_Task description_:
The only thing to report is how many lines of the data contain the word "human".

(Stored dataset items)

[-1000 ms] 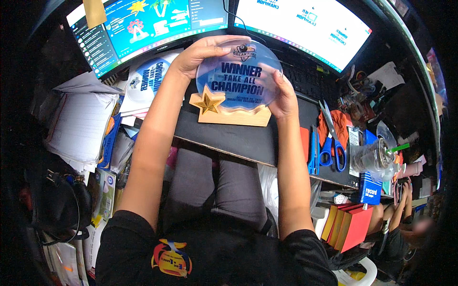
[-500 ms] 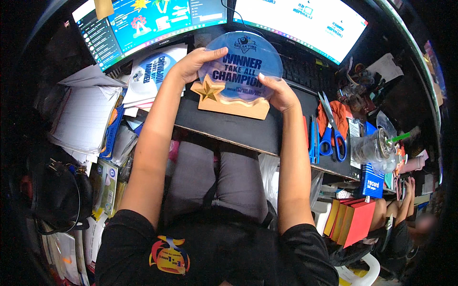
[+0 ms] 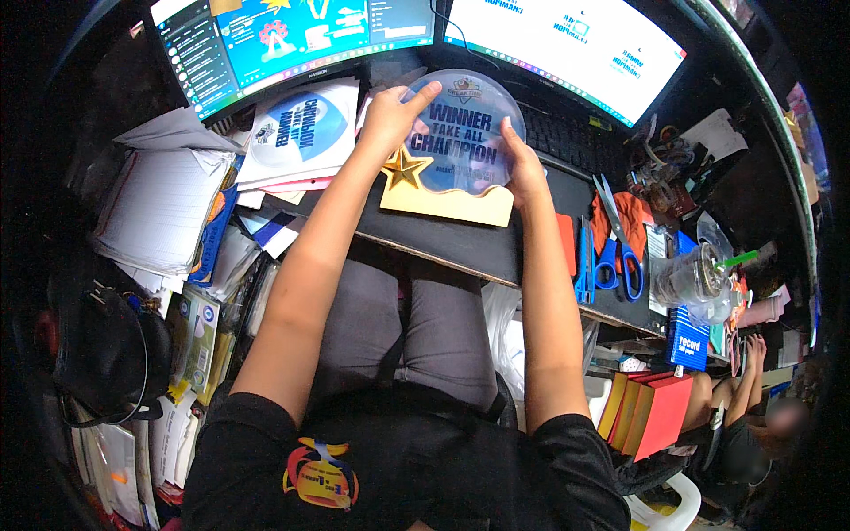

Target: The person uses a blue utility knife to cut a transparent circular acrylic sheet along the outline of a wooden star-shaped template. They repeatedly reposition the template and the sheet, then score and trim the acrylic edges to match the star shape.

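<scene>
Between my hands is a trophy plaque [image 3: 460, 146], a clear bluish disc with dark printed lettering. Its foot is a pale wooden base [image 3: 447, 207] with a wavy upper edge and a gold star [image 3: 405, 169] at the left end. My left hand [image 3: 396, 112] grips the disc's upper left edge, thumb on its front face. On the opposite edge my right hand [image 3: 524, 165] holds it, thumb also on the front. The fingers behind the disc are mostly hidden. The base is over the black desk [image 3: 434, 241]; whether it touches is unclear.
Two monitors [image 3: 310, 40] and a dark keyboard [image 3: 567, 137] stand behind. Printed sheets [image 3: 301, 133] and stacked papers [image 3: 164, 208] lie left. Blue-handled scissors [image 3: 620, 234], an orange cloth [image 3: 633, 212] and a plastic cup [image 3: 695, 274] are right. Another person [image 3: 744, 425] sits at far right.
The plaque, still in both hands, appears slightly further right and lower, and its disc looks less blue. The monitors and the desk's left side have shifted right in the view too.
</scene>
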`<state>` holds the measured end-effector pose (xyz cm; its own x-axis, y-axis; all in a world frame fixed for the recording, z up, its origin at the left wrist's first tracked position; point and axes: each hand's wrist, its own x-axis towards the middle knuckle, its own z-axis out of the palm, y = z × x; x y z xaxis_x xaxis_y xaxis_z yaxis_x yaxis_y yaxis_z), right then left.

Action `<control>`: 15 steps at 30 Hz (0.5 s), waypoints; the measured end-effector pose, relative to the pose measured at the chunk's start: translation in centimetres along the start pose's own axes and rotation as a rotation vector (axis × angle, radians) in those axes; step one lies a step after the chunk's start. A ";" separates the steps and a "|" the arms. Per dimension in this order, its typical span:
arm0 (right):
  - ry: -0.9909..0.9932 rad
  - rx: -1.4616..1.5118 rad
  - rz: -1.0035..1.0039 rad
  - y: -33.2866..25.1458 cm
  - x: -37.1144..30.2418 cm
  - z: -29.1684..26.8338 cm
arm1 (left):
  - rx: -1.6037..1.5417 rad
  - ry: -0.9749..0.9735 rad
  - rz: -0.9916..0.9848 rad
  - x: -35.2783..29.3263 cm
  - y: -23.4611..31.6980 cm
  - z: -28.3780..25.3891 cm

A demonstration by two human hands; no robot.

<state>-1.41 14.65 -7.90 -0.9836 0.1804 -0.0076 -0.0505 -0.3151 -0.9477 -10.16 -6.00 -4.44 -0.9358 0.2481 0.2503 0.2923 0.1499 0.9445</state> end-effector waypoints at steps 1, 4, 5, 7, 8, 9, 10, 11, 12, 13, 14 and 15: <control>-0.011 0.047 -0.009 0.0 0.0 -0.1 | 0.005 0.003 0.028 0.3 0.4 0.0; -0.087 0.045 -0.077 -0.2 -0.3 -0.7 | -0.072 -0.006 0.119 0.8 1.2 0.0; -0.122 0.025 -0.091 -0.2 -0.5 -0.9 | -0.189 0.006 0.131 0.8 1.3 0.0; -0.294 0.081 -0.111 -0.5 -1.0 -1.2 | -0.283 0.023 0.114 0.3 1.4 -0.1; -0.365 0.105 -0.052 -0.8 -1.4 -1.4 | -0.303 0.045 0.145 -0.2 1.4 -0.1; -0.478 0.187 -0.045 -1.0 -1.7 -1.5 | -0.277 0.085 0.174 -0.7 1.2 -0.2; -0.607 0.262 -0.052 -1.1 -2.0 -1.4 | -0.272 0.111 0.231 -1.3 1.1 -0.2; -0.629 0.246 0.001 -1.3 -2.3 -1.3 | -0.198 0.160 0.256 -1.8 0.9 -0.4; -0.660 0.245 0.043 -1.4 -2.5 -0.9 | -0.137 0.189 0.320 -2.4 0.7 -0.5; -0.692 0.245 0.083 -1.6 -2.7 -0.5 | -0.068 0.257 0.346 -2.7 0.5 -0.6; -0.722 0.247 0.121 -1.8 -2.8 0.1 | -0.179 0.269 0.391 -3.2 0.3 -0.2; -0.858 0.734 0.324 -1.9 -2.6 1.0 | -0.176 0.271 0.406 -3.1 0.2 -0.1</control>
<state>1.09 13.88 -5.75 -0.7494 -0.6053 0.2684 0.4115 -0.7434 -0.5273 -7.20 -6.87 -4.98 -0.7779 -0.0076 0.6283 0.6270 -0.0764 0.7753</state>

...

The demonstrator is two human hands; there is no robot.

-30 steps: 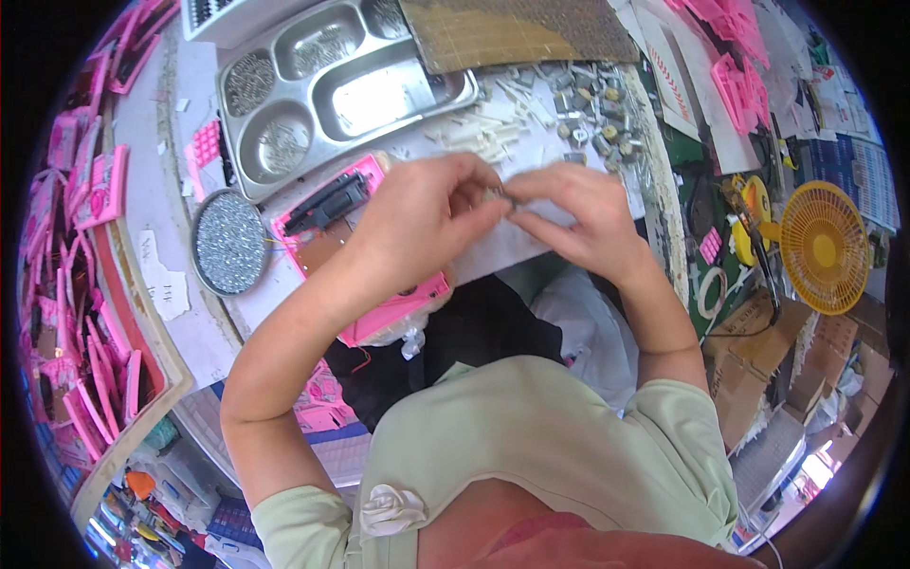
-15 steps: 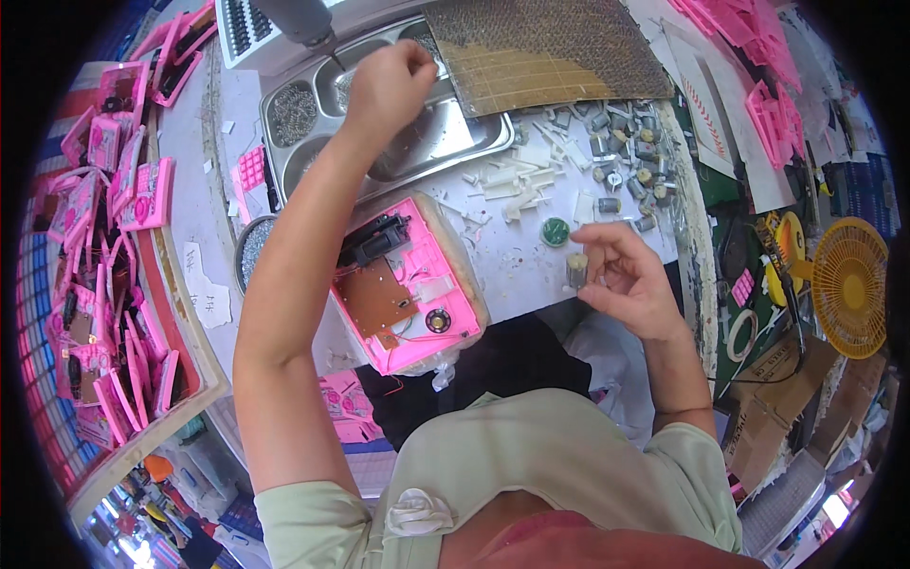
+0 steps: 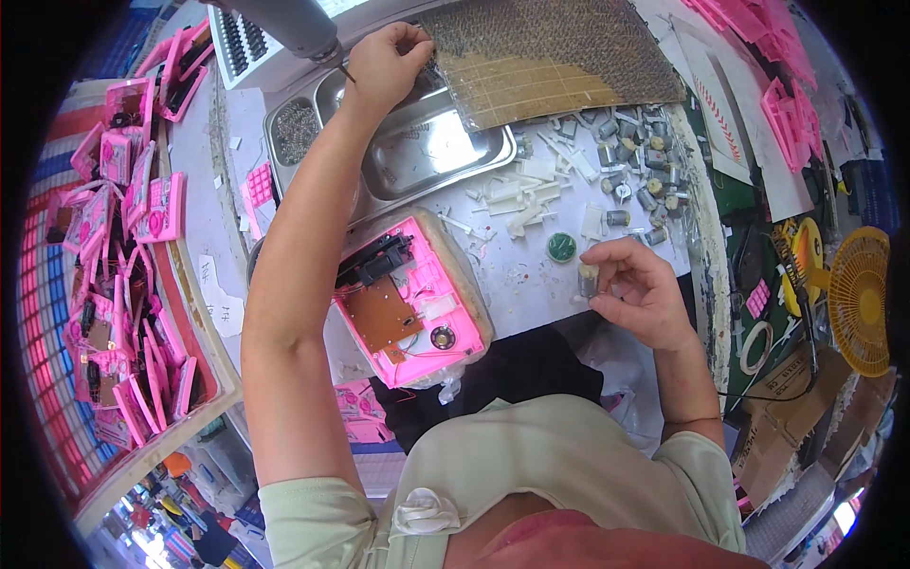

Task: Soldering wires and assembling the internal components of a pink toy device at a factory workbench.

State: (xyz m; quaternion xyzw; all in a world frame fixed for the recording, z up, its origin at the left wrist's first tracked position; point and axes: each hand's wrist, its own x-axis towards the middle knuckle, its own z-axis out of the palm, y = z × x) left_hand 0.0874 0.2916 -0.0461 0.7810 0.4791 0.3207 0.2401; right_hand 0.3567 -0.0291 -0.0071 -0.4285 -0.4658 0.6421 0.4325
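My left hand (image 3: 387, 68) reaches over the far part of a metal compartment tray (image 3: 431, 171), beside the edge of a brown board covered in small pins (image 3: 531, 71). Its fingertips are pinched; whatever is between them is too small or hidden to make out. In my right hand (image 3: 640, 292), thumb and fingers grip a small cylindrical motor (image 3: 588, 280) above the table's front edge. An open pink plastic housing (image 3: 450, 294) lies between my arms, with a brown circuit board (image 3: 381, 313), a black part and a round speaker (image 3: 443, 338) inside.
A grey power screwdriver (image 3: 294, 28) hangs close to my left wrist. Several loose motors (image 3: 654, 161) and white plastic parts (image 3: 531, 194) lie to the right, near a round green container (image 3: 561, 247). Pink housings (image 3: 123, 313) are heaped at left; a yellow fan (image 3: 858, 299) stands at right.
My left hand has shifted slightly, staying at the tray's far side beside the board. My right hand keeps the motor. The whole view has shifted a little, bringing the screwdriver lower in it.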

_Exercise answer_:
2